Jesus used the metaphor as his main vehicle for his message. Taking the idea further, one can argue from a psychological point of view that Jesus himself was a living metaphor and that his use of parables or metaphors is a mythological representation of life and the Universe. In other words, the dream-like nature of life itself is best described as a metaphor because of our inability to slice the physical world down to basic building blocks and grab hold of something substantial. For those who observe life very closely, all things appear to be symbols for something else; the world is not a collection of individual fragments or people but a matrix of patterns and relationships. And the essence of the metaphor is relationship. Carl Jung interpreted the figure of Christ as a symbol of the Self that integrated the totality of the psyche. A metaphor, then, is symbolic language that is filled with imagery and is used to evoke an experience of a message or idea. A metaphor is the attempt to use words to pitch one beyond words. A metaphor is pregnant with potentialities and inflection; it points past itself. It allows for imagination, creativity and subtle nuances to seep in and open up meanings and invite contemplation and new perception. Metaphors are fluid; they live in the primordial mist of possibilities, the same mist or primordial waters out of which all life and dreams are born. The opposite of a metaphor is a fact, which represents the past. It is crystallized, observed, finished, and can be filed away. Metaphors lead to insights that guide us dynamically to an experience or new perception as opposed to facts that lead us to intellectual analysis of what has been established in the past. Metaphors contain symbols that point to something dynamic; facts are reflections of preset and static laws, clear and concise and they point to themselves. When concretized or fossilized, metaphors can become facts. In the context of religion, fossilized metaphors become theology and dogma.

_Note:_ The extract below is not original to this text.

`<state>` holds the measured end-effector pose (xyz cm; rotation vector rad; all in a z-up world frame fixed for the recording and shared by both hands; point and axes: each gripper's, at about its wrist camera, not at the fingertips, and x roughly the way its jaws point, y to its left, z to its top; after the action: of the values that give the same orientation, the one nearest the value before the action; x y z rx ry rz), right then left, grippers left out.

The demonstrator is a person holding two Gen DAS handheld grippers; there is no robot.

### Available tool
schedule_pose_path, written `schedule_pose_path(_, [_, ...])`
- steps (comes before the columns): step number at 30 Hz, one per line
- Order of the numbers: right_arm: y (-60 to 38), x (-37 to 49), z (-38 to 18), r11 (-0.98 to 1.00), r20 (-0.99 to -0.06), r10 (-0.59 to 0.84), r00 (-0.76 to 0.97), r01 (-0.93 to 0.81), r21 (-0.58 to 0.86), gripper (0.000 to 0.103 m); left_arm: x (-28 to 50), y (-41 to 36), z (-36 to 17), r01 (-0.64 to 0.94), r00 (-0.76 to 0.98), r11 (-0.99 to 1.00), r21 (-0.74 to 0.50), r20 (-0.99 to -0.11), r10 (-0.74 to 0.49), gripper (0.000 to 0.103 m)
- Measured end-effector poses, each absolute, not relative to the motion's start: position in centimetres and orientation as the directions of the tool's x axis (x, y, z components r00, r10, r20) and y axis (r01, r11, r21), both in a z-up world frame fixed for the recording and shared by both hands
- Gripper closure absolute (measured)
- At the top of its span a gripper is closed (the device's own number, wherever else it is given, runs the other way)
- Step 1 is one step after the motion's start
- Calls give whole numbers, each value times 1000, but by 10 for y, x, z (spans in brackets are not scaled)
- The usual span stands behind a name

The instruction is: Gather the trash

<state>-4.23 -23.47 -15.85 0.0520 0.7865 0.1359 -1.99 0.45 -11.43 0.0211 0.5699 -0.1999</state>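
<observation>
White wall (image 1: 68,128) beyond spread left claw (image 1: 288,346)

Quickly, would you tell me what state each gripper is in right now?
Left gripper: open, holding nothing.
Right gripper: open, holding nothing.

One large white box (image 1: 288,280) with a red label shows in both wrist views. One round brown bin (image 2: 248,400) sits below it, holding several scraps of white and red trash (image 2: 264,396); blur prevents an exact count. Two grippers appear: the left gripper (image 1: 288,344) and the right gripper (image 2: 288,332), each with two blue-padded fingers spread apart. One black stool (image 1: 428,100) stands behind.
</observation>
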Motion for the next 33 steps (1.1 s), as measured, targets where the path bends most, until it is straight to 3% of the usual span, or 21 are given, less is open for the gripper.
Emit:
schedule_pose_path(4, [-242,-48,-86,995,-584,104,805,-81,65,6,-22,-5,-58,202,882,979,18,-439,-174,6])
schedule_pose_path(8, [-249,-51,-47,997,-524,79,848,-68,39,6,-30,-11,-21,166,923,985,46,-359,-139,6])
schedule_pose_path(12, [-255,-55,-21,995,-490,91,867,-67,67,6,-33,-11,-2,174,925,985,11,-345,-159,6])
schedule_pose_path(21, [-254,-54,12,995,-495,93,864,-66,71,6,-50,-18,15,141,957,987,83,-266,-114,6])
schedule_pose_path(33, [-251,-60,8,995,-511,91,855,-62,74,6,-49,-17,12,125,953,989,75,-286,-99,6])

On one hand, the traditional Christian viewpoint interprets the Scriptures mainly in literal, factual or intellectual terms and relies on the faith of the masses as the cornerstone of devotion. This viewpoint accepts by faith that the events in the Bible are facts. At least this is the way the majority of Christians read the Scriptures. And even if they read them symbolically, they never venture out to pierce their reality and allow themselves to be perceived internally. On the other hand, a metaphorical viewpoint interprets the Scriptures through symbolic language and places personal experience, or intimate knowledge or perception, as the cornerstone of understanding. It requires that an existential, not a moral connection, be made in order to bring the Jesus story into the realm of experience. The orthodox viewpoint asks us to have faith in the symbol itself as the final goal of a quest and tries to define it for us in concise terms. Carl Jung writes: "The world – so far as it has not completely turned its back on tradition – has long ago stopped wanting to hear a 'message'; it would rather be told what the message means."4 That is to say, orthodox Christianity tells us to have faith in what God wants, what he thinks, and what we should do. The metaphorical viewpoint, on the other hand, asks us to trust in the symbol's ability to reveal a mystery or a truth, to point to a larger experience, to "a message" that we must decipher and that can only be understood in context with our own perception and impulse to life, much like an artist who leaves the understanding of his art for his audience. The fluidity of the symbol invites us to a communion with Life in such a way that orthodox Christianity forbids. It asks us to risk something of ourselves and to make a leap of authentic faith.
Interestingly enough, both the orthodox believer and the sage are staring through the same mirror. The viewpoints are like opposites sides of the same coin. They both share the story of Jesus as their source. They both use the same characters and the same Scriptures and the same words. One is a matter of accepted belief while the other is a matter of experience. One is a matter of specific, hard facts while the other is a matter of infinite possibilities. One is a matter of fear and desire while the other is a matter of innate wonder and revelation that pierces dualities. One is a matter of clinging while the other is of letting go. One is a matter of killing while the other is a matter of rejuvenating. One is a matter of rejecting the world and the other is a matter of enfolding and transcending it. Both the orthodox Christian – especially the fundamentalist type - and the sage are entranced, spellbound and gripped by a pattern or something greater than themselves, whether described through psychological or mystical terms. In fact, patterns and myths are inescapable; they define human life. We are all vehicles of the myths that we follow. But in the end, in our efforts to align ourselves with the one that we believe to hold the truth, we are led to higher ground. We are led to an affirmation of this yin and yang of a certain sublime beauty that affirms both of these dual viewpoints and the interplay and unity in these seemingly polarities. We must step back and step up into a new dimension and recognize the rhythmic beauty in the full range of human experience of clinging and letting go, of rejecting and embracing and so on. Every avenue, no matter how confining or liberating, is an exploration of yet another dimension of Life. This is the viewpoint of the sage. If one refuses to see the unity and beauty in opposites, then he chooses to continue playing the game and hides from the underlying message of Jesus. In the end we see that all of the sages of the various religions come to this realization through their quest.